# Instructions to follow:
The listing below must be repeated word for word, with its images excluded.

# Information provided:
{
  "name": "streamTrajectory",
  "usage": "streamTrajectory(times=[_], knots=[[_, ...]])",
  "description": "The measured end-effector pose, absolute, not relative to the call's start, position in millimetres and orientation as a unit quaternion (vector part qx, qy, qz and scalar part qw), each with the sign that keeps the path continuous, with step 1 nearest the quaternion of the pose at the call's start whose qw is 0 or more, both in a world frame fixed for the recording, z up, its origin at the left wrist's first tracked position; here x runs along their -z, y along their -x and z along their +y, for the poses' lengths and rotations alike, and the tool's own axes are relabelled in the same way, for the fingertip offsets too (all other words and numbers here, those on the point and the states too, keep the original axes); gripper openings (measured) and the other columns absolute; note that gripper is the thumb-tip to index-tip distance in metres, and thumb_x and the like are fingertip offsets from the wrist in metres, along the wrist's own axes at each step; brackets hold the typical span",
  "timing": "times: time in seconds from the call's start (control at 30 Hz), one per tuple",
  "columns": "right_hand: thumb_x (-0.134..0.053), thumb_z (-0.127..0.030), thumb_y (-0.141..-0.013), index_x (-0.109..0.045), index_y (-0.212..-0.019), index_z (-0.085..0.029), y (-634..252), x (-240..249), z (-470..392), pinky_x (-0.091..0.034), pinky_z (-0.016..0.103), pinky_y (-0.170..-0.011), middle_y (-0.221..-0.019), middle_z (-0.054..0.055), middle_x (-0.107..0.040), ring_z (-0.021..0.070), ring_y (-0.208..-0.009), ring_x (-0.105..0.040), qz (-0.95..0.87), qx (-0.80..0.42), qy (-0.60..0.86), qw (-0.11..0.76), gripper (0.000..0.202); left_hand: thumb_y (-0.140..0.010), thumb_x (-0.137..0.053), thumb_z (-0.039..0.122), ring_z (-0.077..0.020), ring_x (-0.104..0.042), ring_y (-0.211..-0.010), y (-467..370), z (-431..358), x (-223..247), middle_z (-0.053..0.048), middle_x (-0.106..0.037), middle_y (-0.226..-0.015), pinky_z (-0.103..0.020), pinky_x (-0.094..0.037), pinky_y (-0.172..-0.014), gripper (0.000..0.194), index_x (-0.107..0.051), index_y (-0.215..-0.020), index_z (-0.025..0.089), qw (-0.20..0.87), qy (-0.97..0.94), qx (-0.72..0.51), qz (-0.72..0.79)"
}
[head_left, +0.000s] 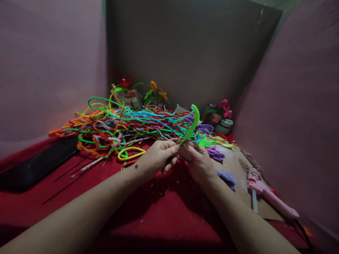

# Response area:
{
  "name": "streamTrajectory",
  "usage": "streamTrajectory(times=[_], knots=[[_, ...]])",
  "description": "The measured end-effector pose, absolute, not relative to the call's start, position in millimetres and orientation as a unit quaternion (vector part qx, qy, qz and scalar part qw), each with the sign that keeps the path continuous, with step 1 nearest the quaternion of the pose at the call's start whose qw is 0 or more, both in a world frame fixed for the recording, z up, its origin at the left wrist's first tracked position; here x runs along their -z, y along their -x and z along their +y, for the poses' lengths and rotations alike, and the tool's own axes are relabelled in the same way, for the fingertip offsets too (all other words and numbers here, those on the point and the states too, keep the original axes); gripper openings (measured) and the other columns absolute; note that gripper is the thumb-tip to index-tip distance in metres, and thumb_x and the like are fingertip offsets from the wrist in metres, along the wrist's own axes at each step; brackets hold the typical span",
  "timing": "times: time in seconds from the call's start (control at 30 Hz), one per tuple",
  "columns": "right_hand: thumb_x (-0.134..0.053), thumb_z (-0.127..0.030), thumb_y (-0.141..-0.013), index_x (-0.109..0.045), index_y (-0.212..-0.019), index_z (-0.085..0.029), y (-634..252), x (-240..249), z (-470..392), pinky_x (-0.091..0.034), pinky_z (-0.016..0.103), pinky_y (-0.170..-0.011), middle_y (-0.221..-0.019), middle_z (-0.054..0.055), middle_x (-0.107..0.040), ring_z (-0.021..0.070), ring_y (-0.208..-0.009), ring_x (-0.105..0.040), qz (-0.95..0.87), qx (-0.80..0.42), qy (-0.60..0.86), qw (-0.11..0.76), gripper (0.000..0.202); left_hand: thumb_y (-0.140..0.010), thumb_x (-0.137..0.053), thumb_z (-0.039..0.122), ring_z (-0.077..0.020), ring_x (-0.104..0.042), ring_y (-0.211..-0.010), y (-467..370), z (-431..358), x (-223..247), middle_z (-0.053..0.048), middle_x (-0.106..0.037), middle_y (-0.226..-0.015), pinky_z (-0.103..0.020), pinky_x (-0.094..0.037), pinky_y (-0.172..-0.014), gripper (0.000..0.194), index_x (-0.107..0.051), index_y (-0.215..-0.020), index_z (-0.025..0.089), qw (-0.20..0.87), qy (-0.97..0.94), qx (-0.72..0.51), qz (-0.72..0.79)"
}
[head_left, +0.000s] 

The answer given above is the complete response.